L’une des associations du site web sur les corrélations factices révèle un autre problème important. Entre 2000 et 2009, la consommation de fromage par habitant aux États-Unis pourrait être liée à des décès dus à un enchevêtrement dans les draps de lit.

On peut facilement concevoir que cela puisse être le résultat de cauchemars provoqués par le fromage. Le fait que nous puissions penser à un mécanisme sous-jacent au lien nous conforte dans l’idée qu’il pourrait être vrai, même si ledit mécanisme est assez tiré par les cheveux. Nous avons tendance à accorder plus de poids aux associations pour lesquelles nous pouvons envisager une explication, même si les preuves sont faibles.

Quelles sont donc les causes possibles de la recrudescence des cas d’hépatite chez les enfants ? L’une d’entre elles pourrait-elle être liée aux chiens ? Un virus en particulier, un adénovirus, a été détecté dans le sang de 72 % des patients testés (à titre de comparaison, le SARS-CoV-2 n’a été détecté que dans 18 % des cas).

Dans les cas où il a été possible d’identifier le type de virus, il s’agissait de l’adénovirus de sérotype 41 (Ad41), de type humain, qui provoque normalement des diarrhées chez les enfants. Bien que les chiens puissent héberger leurs propres adénovirus qui provoquent des maladies respiratoires ou des hépatites, ces derniers ne sont pas connus pour infecter les humains. De plus, l’Ad41 n’a aucun lien connu avec les chiens.

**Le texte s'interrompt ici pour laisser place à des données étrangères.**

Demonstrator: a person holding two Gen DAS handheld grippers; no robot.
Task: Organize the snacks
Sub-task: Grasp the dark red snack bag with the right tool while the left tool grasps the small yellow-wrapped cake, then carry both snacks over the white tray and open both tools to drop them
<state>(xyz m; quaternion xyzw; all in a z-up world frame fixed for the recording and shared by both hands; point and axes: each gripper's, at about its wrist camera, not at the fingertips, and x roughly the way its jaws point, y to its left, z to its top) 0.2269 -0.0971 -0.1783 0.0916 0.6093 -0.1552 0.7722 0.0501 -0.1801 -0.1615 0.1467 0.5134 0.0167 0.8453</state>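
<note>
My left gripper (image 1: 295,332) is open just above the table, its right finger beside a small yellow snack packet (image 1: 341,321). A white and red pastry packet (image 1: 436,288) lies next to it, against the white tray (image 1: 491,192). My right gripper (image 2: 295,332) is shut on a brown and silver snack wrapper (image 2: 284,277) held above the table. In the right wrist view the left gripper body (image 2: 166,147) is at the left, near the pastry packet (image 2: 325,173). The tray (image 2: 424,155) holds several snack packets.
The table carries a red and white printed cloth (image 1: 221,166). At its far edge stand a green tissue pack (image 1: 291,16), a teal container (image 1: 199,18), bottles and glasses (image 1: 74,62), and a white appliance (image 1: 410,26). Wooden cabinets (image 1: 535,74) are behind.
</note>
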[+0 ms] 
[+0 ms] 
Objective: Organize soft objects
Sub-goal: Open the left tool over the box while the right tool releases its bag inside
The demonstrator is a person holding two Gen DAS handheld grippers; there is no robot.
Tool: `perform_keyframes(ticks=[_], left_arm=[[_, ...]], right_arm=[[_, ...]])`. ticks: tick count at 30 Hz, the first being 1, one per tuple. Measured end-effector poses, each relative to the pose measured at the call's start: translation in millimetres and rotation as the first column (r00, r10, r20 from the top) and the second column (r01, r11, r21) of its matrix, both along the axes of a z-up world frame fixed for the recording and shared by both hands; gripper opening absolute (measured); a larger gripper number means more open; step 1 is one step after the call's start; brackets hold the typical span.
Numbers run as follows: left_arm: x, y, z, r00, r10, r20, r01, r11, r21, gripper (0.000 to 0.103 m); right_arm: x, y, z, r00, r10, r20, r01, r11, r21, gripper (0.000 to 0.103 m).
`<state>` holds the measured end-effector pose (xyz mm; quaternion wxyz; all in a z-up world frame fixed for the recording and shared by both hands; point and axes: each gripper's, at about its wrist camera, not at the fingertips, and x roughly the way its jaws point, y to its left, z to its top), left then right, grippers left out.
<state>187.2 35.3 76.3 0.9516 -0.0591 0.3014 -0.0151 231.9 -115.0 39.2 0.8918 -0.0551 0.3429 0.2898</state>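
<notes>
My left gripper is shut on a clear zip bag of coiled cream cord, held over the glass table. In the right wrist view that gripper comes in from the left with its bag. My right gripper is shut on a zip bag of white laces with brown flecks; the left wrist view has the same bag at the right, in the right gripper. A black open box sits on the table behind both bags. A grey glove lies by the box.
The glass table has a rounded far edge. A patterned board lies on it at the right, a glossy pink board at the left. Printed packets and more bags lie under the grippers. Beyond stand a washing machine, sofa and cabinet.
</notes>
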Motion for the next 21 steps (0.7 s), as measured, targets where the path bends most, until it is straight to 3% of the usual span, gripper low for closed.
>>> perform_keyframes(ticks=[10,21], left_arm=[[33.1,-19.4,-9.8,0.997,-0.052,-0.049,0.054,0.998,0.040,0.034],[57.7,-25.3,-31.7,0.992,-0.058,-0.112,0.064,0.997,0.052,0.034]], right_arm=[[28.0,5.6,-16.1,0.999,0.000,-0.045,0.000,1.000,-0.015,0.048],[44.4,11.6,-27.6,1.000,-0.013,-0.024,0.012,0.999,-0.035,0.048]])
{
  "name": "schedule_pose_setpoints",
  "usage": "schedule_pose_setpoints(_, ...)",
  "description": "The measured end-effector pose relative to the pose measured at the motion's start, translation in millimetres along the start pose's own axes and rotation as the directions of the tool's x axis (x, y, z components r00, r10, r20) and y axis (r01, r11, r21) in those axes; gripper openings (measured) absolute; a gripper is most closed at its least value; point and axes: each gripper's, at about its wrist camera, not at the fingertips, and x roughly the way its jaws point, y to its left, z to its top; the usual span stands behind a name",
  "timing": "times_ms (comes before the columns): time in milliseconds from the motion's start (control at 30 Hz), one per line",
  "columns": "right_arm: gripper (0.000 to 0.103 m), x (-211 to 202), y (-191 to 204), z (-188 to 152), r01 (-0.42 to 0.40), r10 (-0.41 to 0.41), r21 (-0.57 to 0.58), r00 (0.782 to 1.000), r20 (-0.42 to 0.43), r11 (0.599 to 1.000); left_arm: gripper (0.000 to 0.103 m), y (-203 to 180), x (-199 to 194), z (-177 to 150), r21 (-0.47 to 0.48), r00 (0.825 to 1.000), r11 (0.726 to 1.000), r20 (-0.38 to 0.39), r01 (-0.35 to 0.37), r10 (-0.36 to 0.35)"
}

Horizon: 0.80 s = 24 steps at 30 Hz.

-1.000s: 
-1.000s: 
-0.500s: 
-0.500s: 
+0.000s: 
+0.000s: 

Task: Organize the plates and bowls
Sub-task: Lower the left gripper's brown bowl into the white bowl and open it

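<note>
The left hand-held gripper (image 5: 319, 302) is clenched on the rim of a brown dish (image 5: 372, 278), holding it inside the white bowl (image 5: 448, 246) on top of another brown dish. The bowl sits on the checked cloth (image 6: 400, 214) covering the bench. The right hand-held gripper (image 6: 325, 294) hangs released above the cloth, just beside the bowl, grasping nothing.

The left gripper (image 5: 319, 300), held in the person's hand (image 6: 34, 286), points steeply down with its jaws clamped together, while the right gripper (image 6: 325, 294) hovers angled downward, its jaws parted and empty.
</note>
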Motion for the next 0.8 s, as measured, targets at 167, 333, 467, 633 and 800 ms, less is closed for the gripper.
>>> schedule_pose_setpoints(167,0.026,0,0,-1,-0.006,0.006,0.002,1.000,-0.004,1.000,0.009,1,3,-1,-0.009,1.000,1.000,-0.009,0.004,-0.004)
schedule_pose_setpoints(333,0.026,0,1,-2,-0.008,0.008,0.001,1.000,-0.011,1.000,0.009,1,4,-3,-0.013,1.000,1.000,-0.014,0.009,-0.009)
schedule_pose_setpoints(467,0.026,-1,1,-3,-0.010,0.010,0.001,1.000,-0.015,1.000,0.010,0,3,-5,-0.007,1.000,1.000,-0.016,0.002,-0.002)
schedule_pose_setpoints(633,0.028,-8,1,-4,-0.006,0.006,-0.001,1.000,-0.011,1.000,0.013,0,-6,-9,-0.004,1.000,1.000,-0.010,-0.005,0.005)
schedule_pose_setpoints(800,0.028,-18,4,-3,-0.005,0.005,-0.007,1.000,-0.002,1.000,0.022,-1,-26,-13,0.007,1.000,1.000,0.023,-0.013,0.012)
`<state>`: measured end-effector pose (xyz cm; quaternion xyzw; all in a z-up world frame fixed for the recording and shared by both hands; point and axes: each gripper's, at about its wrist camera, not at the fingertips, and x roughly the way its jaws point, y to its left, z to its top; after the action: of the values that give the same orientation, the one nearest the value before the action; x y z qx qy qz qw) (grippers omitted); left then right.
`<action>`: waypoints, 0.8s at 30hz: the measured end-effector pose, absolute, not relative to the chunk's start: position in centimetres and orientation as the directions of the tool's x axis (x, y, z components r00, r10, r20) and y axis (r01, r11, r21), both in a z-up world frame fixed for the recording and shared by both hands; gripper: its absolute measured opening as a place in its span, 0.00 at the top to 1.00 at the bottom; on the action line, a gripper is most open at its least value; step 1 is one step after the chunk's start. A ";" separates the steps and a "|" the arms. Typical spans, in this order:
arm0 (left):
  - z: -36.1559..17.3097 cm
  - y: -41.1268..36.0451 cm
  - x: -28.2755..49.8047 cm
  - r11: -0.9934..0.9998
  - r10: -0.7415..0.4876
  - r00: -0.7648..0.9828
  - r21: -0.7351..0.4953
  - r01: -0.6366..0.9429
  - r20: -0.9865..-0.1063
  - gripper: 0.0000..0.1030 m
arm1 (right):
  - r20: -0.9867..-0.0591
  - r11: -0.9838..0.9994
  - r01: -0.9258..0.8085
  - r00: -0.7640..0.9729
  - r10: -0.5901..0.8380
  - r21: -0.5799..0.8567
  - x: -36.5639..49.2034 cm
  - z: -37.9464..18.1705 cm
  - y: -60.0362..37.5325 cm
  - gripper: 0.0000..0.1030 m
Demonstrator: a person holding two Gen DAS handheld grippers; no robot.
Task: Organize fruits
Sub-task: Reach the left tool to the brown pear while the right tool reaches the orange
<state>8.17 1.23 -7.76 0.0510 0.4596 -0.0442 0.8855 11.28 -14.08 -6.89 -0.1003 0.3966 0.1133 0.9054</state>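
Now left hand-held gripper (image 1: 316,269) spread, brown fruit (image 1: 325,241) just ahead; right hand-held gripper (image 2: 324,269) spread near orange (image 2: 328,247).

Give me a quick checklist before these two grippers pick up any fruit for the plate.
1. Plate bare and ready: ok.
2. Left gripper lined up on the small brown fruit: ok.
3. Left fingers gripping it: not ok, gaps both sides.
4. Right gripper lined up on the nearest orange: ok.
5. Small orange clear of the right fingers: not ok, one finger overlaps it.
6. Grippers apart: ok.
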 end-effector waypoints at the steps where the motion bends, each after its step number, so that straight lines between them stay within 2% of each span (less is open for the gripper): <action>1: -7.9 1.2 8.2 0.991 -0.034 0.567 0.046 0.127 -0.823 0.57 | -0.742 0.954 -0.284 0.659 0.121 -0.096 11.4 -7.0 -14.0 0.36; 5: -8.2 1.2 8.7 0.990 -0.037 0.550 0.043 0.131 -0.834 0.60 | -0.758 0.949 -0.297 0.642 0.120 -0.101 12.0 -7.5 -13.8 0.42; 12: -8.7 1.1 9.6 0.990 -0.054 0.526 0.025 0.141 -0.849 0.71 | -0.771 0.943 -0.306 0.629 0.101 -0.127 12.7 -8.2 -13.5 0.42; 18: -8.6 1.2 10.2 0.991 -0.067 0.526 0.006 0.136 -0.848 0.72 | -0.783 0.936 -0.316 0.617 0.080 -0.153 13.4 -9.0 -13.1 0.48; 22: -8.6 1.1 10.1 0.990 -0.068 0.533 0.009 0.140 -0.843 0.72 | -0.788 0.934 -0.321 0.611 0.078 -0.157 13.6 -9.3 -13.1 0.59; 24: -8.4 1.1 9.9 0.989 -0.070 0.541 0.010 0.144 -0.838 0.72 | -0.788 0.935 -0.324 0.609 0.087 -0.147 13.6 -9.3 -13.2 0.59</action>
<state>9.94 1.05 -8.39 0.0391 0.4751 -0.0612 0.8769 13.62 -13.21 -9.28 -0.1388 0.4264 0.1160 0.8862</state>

Les cas observés chez les enfants ne suggèrent pas que l’infection se transmet d’un individu à l’autre – le nombre de cas est trop faible et la répartition trop large pour cela. De même, la répartition des cas ne laisse pas penser qu’il s’agit d’un nouveau virus transmis des chiens aux enfants. Dans d’autres pays, des cas sont apparus beaucoup plus rapidement qu’un virus canin ne se propage entre chiens.

Causes possibles

Y a-t-il d’autres causes possibles ? Il a été suggéré que la gravité de l’hépatite résulte d’un mauvais fonctionnement du système immunitaire – trop ou pas assez fort. La distanciation sociale pendant la pandémie a réduit la transmission de toute une série de maladies, et le manque d’exposition à ces pathologies a pu laisser certains enfants dépourvus face à des infections qui ne poseraient normalement aucun problème.

De même, le manque d’exposition à la saleté résultant du lavage des mains, de la stérilisation des surfaces et d’autres mesures d’hygiène peut avoir prédisposé les enfants à des réponses immunitaires hyperréactives (comme cela a été suggéré pour les maladies allergiques). L’hépatite pourrait donc être causée par la réponse immunitaire plutôt que par un virus. Enfin, et sans surprise, on a évoqué la possibilité que des infections antérieures à la Covid-19 aient prédisposé les enfants à l’hépatite.

Tous ces éléments ne sont pour l’instant que des théories, et les données disponibles sont insuffisantes pour les classer par ordre de priorité ou les utiliser pour proposer des mesures de contrôle. Heureusement, l’incidence reste extrêmement faible et, jusqu’à ce que l’on dispose de meilleures données, les parents devraient probablement se concentrer davantage sur l’observation de tout symptôme chez leurs enfants que sur la réduction de leur exposition aux chiens.